Geschrieben am 15. Mai 2010 von für Bücher, Crimemag

Jarad Henry: Blutrote Nacht

Nicht überzeugend

Global Crime allerorten, die sexy Formel unserer Tage. Und wenn eine Welle losbricht, dann wird vieles hochgespült. Manches davon hätte lieber weiter vor sich hin gegründelt. So wie ein Roman von Jarad Henry aus Australien. Joachim Feldmann verrät, warum …

„In diesem Augenblick traf ich die Entscheidung“, lässt uns der vom Dienst suspendierte Dectective Rubens McCauley wissen. „Ich würde nach Melbourne zurückkehren, Dallas Boyds Mörder finden und dafür sorgen, dass Dallas und Rachel Gerechtigkeit widerfuhr.“

Dies kommt für die Leser des australischen Thrillers Blutrote Nacht nicht überraschend, obwohl der wackere Ermittler noch knappe fünfzig Seiten zuvor, „die Entscheidung, alles zu verdrängen“, getroffen hatte.
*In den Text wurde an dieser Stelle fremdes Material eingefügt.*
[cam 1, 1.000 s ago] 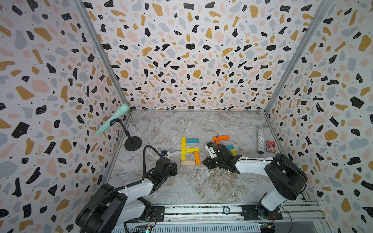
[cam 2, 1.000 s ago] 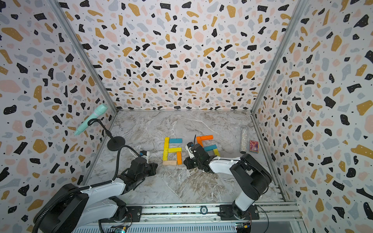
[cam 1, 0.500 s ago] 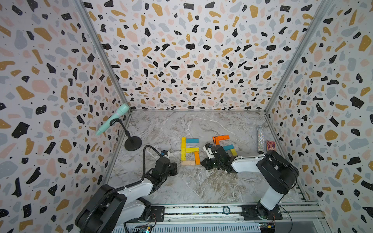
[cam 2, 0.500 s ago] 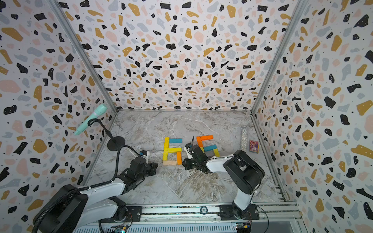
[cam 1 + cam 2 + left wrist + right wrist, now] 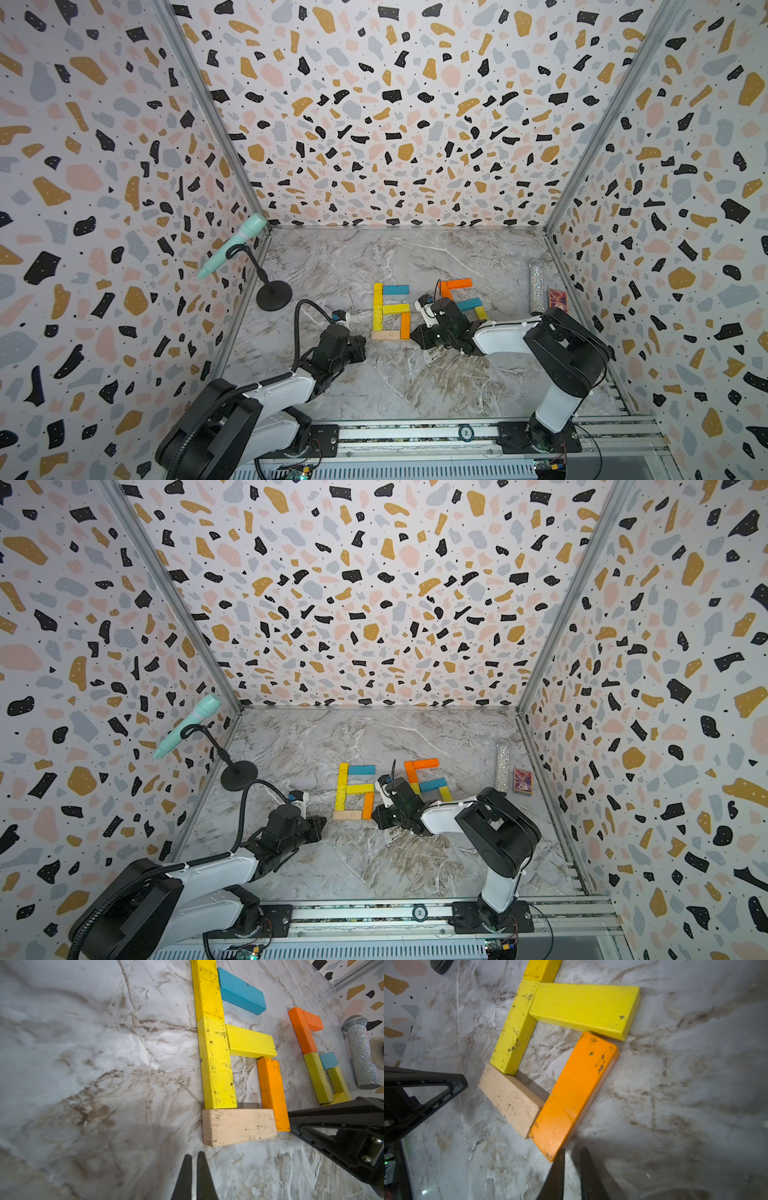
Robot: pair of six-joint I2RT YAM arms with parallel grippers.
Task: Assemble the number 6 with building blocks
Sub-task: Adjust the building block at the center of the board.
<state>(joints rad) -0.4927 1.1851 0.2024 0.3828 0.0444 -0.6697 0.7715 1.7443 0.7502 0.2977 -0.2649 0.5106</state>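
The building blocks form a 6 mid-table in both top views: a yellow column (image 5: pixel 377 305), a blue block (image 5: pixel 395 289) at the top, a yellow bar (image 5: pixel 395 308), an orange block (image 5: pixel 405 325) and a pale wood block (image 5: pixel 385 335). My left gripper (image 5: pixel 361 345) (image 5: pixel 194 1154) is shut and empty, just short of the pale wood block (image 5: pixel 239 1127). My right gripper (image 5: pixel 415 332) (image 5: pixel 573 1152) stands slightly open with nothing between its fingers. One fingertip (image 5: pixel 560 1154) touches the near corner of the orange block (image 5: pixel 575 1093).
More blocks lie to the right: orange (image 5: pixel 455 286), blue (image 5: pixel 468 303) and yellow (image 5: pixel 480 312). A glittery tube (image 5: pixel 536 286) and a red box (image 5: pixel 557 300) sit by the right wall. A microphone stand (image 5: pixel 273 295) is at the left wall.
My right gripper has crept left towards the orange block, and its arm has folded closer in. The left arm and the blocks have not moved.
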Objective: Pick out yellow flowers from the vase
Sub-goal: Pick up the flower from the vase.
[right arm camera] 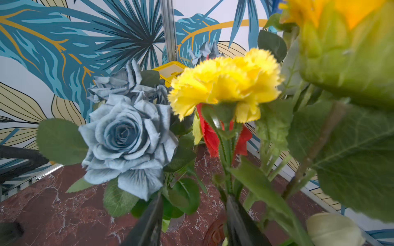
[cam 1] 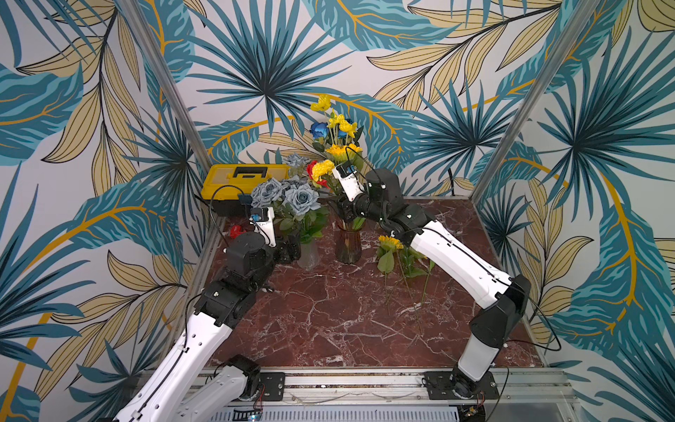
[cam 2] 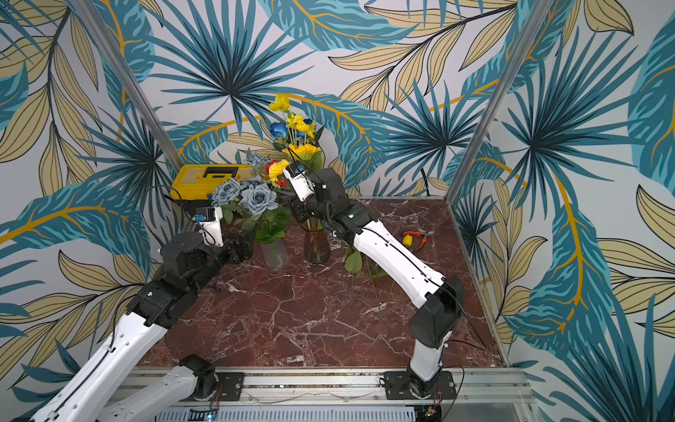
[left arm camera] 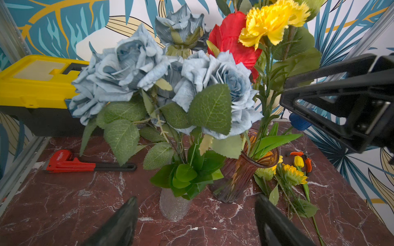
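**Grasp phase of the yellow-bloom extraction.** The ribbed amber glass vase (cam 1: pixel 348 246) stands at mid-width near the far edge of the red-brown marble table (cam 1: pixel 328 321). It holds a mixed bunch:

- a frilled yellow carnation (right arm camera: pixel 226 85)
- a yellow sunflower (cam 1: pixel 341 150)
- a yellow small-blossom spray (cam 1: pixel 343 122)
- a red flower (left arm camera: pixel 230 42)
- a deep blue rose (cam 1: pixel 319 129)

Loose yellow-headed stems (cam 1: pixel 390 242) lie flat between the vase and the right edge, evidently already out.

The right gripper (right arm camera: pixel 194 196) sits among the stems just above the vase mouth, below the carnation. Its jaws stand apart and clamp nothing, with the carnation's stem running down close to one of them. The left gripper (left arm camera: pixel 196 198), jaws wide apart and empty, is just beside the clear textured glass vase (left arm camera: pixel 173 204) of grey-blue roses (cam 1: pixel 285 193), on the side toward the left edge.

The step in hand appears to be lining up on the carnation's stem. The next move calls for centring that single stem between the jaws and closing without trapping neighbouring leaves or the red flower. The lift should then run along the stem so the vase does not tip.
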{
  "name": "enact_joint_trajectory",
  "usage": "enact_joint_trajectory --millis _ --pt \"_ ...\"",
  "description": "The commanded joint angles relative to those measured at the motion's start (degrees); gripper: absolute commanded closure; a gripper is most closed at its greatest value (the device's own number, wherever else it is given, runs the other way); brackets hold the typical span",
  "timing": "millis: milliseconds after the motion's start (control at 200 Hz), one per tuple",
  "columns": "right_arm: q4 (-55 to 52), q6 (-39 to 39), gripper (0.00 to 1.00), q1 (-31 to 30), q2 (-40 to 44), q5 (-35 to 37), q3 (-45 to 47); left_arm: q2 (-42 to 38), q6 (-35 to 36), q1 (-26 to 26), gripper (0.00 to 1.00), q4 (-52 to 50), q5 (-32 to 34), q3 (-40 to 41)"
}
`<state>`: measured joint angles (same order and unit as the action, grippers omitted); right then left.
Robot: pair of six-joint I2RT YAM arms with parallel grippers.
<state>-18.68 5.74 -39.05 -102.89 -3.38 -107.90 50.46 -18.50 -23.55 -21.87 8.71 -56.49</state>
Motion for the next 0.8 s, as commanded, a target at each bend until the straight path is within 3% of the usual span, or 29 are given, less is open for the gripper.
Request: enact_joint_trajectory --millis 0,300,461,611,796 --pt "0.3 1.9 0.50 -0.4 -1.9 2.0 -1.9 -0.8 -0.1 0.3 0.14 0.9 -0.8 0.9" --pt "-1.5 4.1 0.51 -0.3 -7.2 3.5 -8.0 -0.4 -0.1 0.4 0.14 1.6 -1.3 1.3" --pt "-0.4 4.2 0.74 -0.3 -7.9 3.7 -8.3 -0.4 -0.1 0.4 0.14 1.8 -1.4 1.4" --pt "0.9 4.0 0.88 -0.4 -7.7 3.8 -8.0 -0.3 -0.1 0.5 0.14 2.1 -1.5 1.6" --pt "2.1 3.4 0.96 -0.3 -7.1 3.4 -7.1 0.0 -0.1 0.5 0.14 2.5 -1.7 1.5"
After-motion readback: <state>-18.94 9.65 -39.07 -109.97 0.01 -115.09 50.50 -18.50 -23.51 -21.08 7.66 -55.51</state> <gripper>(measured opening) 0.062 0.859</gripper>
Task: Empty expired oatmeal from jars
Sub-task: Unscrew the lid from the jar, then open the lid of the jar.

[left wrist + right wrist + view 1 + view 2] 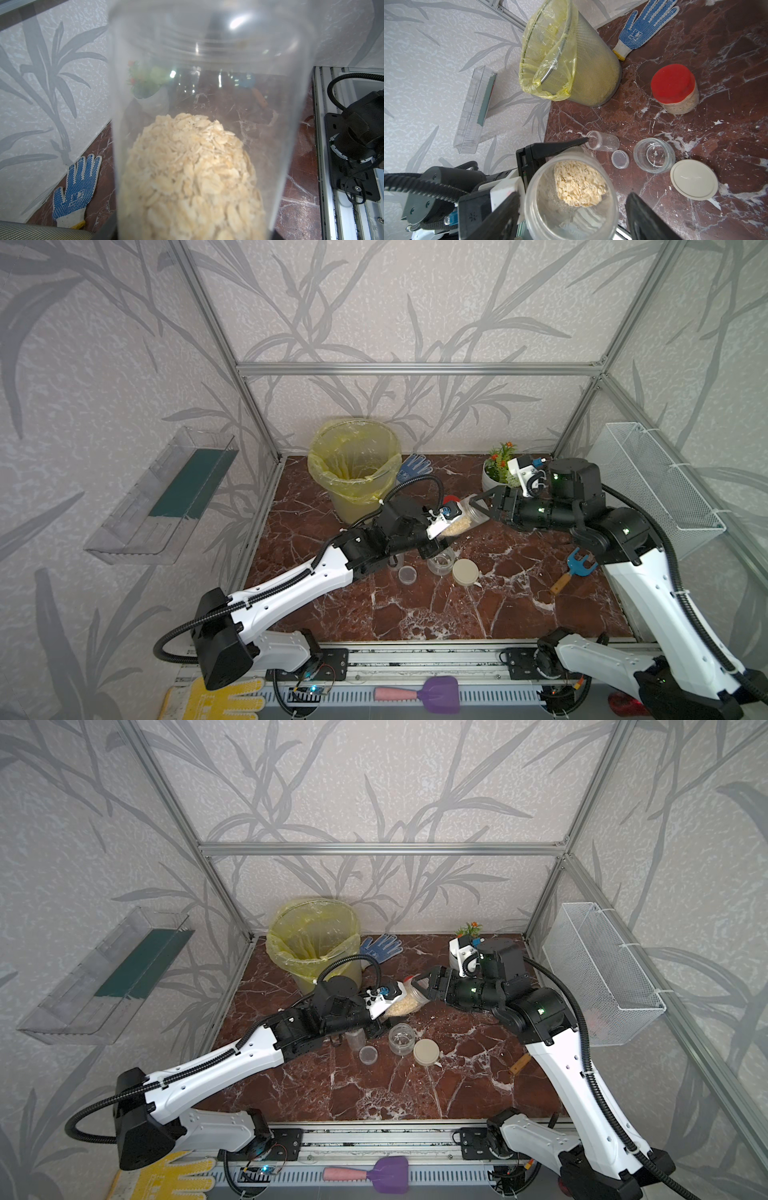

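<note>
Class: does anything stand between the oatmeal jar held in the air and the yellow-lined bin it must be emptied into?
Nothing visible does. The left claw holds the jar above the table; the red-capped jar stands lower, beside that path. The yellow-lined bin stands open.

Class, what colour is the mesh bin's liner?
The liner is yellow; the right wrist view shows it best.

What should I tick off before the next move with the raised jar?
1. Left end effector shut on the tilted jar: ok.
2. Right end effector open astride jar's threaded end: ok.
3. Jar's lid removed: cannot tell.
4. Oatmeal inside jar, none spilling: ok.
5. Jar above the yellow-lined mesh bin: not ok; over table beside it.
6. Red-capped jar emptied: not ok; capped, oatmeal inside.
</note>
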Controlling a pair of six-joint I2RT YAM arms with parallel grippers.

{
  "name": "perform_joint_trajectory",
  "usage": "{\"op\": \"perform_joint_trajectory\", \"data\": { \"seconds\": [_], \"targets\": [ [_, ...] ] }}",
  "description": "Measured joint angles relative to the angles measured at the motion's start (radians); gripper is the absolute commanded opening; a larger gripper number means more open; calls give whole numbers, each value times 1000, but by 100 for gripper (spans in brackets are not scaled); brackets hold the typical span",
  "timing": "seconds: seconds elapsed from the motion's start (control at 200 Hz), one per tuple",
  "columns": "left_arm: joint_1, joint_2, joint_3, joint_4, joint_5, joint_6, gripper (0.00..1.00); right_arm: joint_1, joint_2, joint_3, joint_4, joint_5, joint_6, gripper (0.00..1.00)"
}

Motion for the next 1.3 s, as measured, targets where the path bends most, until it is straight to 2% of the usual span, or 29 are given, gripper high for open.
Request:
{"op": "perform_joint_trajectory", "data": {
  "seconds": [0.245, 0.55, 0.6, 0.64, 0.73, 0.81, 0.925, 1.3],
  "targets": [
    [0, 3, 0, -1, 0, 0, 0, 5, 23, 0, 0, -7, -17, 77],
    [0, 6, 0, -11, 0, 6, 0, 8, 32, 1, -5, -13, -51, 61],
    [0, 6, 0, -15, 0, 6, 0, 9, 33, 1, -7, -14, -58, 54],
    [0, 6, 0, -17, 1, 6, 0, 10, 34, 1, -8, -15, -69, 41],
    [1, 6, 0, -21, 13, 3, 0, 9, 35, 1, -8, -36, -108, 21],
    [7, -2, -4, -31, 47, -13, 0, 2, 41, 3, -9, -92, -203, 10],
    [17, -40, -55, -14, 105, -55, 0, -2, 72, 31, -49, -175, -394, 0],
    [26, -154, -209, 77, 255, -141, 0, 6, 81, 43, -178, -373, -1030, 0]
  ]
}}
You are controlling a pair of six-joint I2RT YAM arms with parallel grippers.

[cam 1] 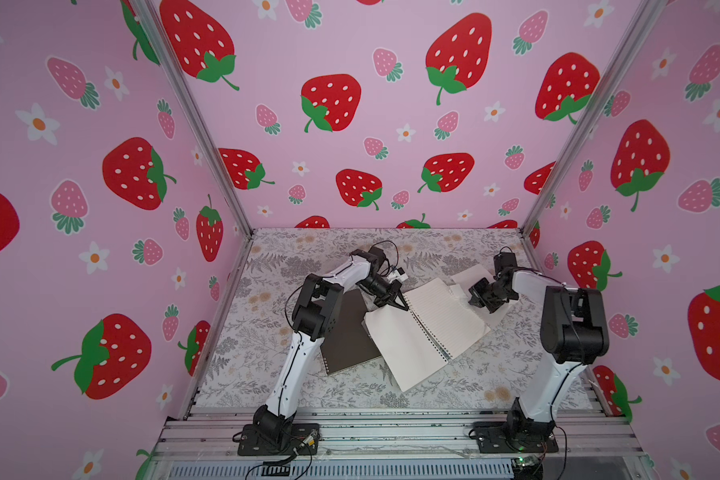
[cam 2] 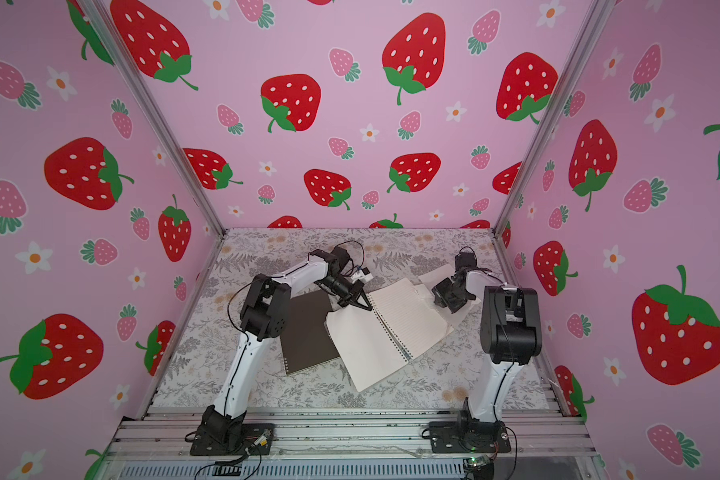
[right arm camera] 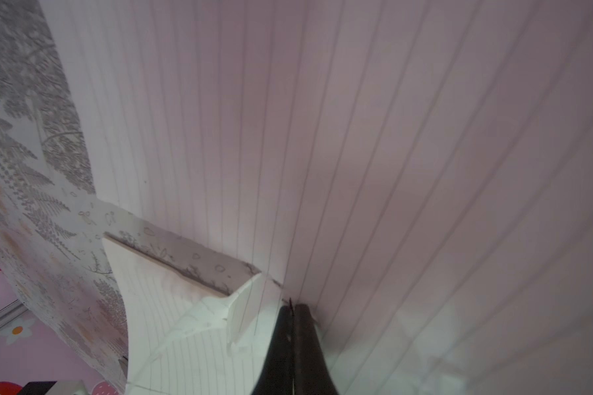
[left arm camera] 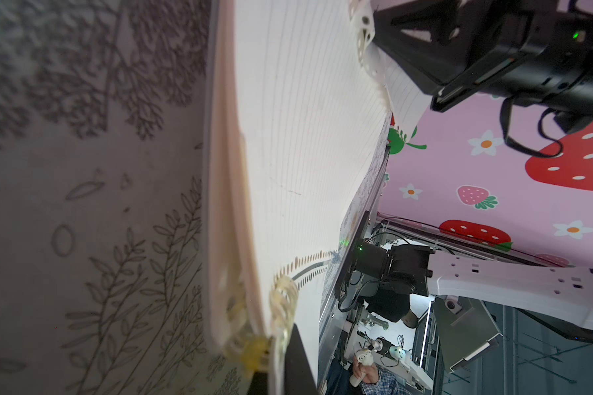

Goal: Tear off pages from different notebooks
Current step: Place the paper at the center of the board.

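Note:
The cream notebook [cam 1: 395, 349] [cam 2: 360, 353] lies open in the middle of the table, its lined pages [cam 1: 445, 320] [left arm camera: 305, 136] facing up. The dark notebook [cam 1: 348, 340] [cam 2: 308, 336] lies shut beside it, partly under my left arm. My left gripper [cam 1: 400, 306] [left arm camera: 278, 369] is shut at the far end of the cream notebook's spiral, with a white edge between its fingers. My right gripper [cam 1: 471, 296] [right arm camera: 292, 306] is shut on a lined page [cam 1: 472, 274] [right arm camera: 425, 171] at the notebook's far right corner. That page's punched edge [left arm camera: 363, 34] hangs free.
A floral cloth [cam 1: 308, 266] covers the table. Pink strawberry walls [cam 1: 391, 124] close in the left, back and right. Aluminium rails [cam 1: 391, 428] with both arm bases run along the front edge.

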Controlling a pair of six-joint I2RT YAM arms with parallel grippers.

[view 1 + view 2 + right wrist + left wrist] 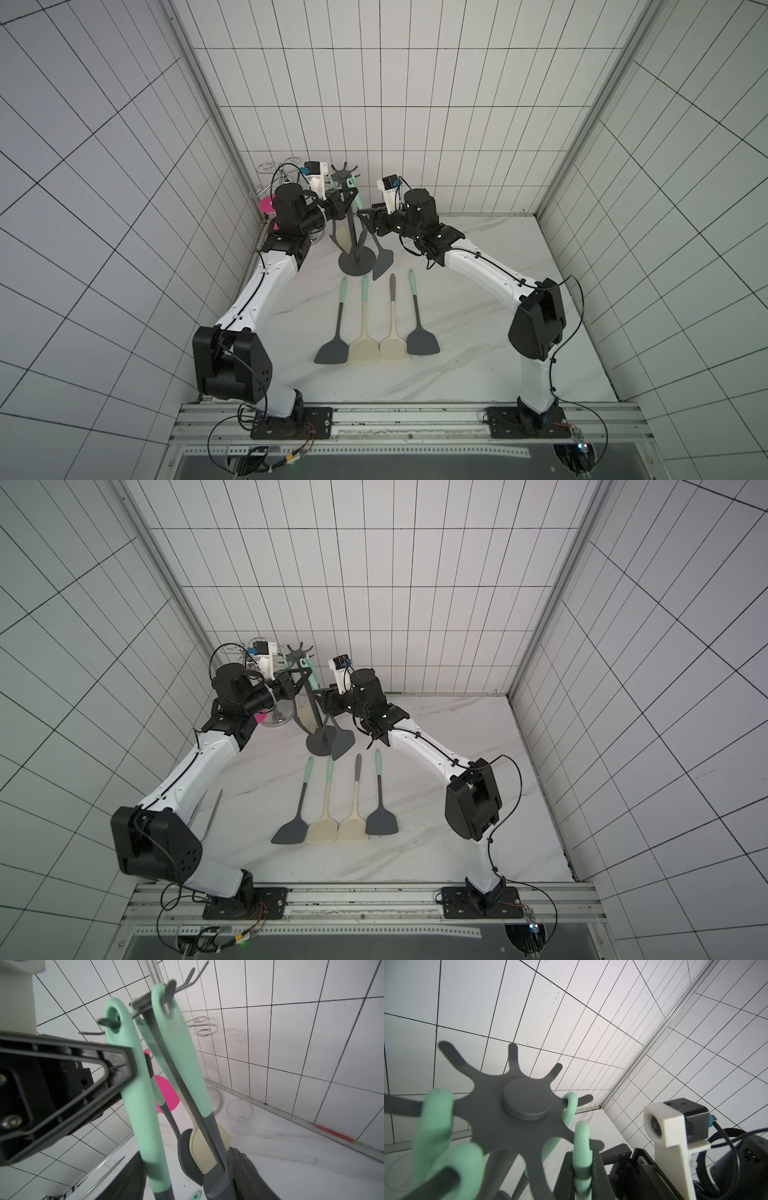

Allerdings befinden wir uns gerade ungefähr auf der Hälfte des Romans und es wird noch knapp 120 Seiten dauern, bis McCauley auf die Frage seiner Kollegin Cassie, was er denn nun vorhabe, antworten wird: „Ich will ihn finden.“

Dieser Wunsch geht im nächsten Kapitel in Erfüllung, allerdings anders als es sich McCauley gedacht hat. Und bis der Fall vollständig aufgeklärt ist, füllt der Kriminologe noch weitere sechzig Seiten seines Debütromans mit einem als zusätzlicher Nervenkitzel gedachten Endspurt.

Gähn …

Denn wie es sich für einen zünftigen Thriller gehört, ist des Rätsels Lösung ein wenig komplizierter als vermutet, und unser Ermittler muss sich noch einmal in Lebensgefahr begeben, bevor er den wahren Mörder am Schlafittchen hat. Einfacher hat es da der routinierte Leser, dem eben jene Figur von Anfang an als der wahrscheinlichste Kandidat für die Rolle des Mannes mit dem Doppelleben verdächtig ist.

Blutrote Nacht also weist alle Ingredienzien auf, aus denen heutzutage genreübliches Lesefutter zubereitet wird. Ein aufrechter Polizist, der Ärger mit seinen Vorgesetzten hat und mitunter sein kompliziertes Privatleben kaum im Griff hat, klärt gegen alle Widerstände ein Gewaltverbrechen auf und bringt durch seine Ermittlungen auf der „dunklen Seite Australiens“ (Klappentext) Ungeheuerliches ans Licht.

Der Vorteil eines literarischen Produktes dieser Güteklasse liegt allerdings darin, dass es durch die Übersetzung in ein merkwürdig synthetisch klingendes Deutsch, das mit Formulierungen wie „für den Moment“ aufwartet, kaum Schaden nimmt.

Joachim Feldmann

Jarad Henry: Blutrote Nacht (Blood Sunset, 2008). Roman.
Aus dem australischen Englisch von Ursula Walter.
Berlin: Aufbau Verlag 2010. 391 Seiten. 9,95 Euro.